Beginning with the line that holds "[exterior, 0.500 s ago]", write out each line exactly as it stands until the end of the data, and include no pictures.

::::

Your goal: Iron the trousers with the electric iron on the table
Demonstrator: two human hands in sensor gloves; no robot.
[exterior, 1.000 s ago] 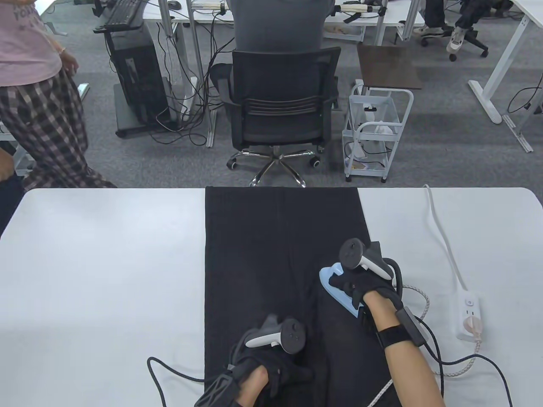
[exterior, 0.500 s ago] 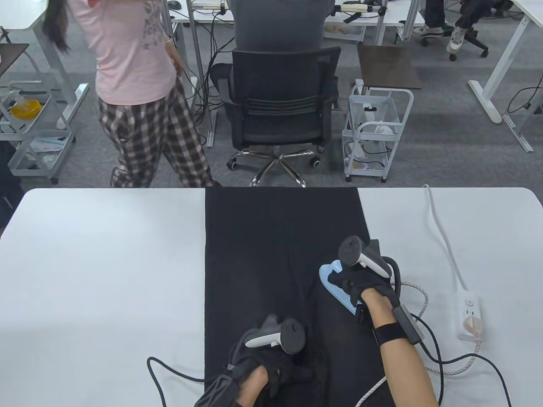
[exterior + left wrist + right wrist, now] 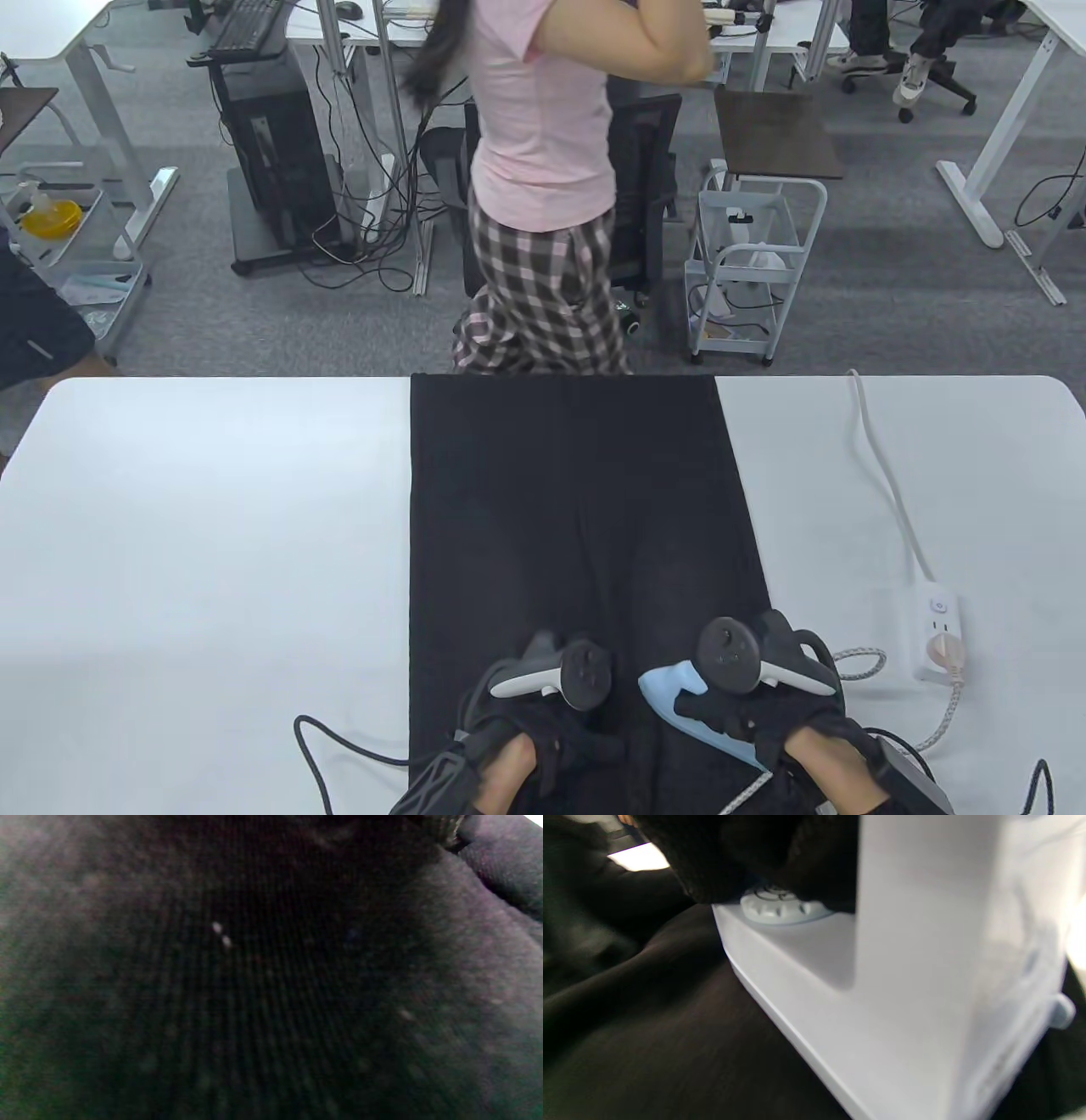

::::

▶ PROBLEM SOLUTION:
[exterior, 0.500 s ago] 
[exterior + left wrist + right wrist, now] 

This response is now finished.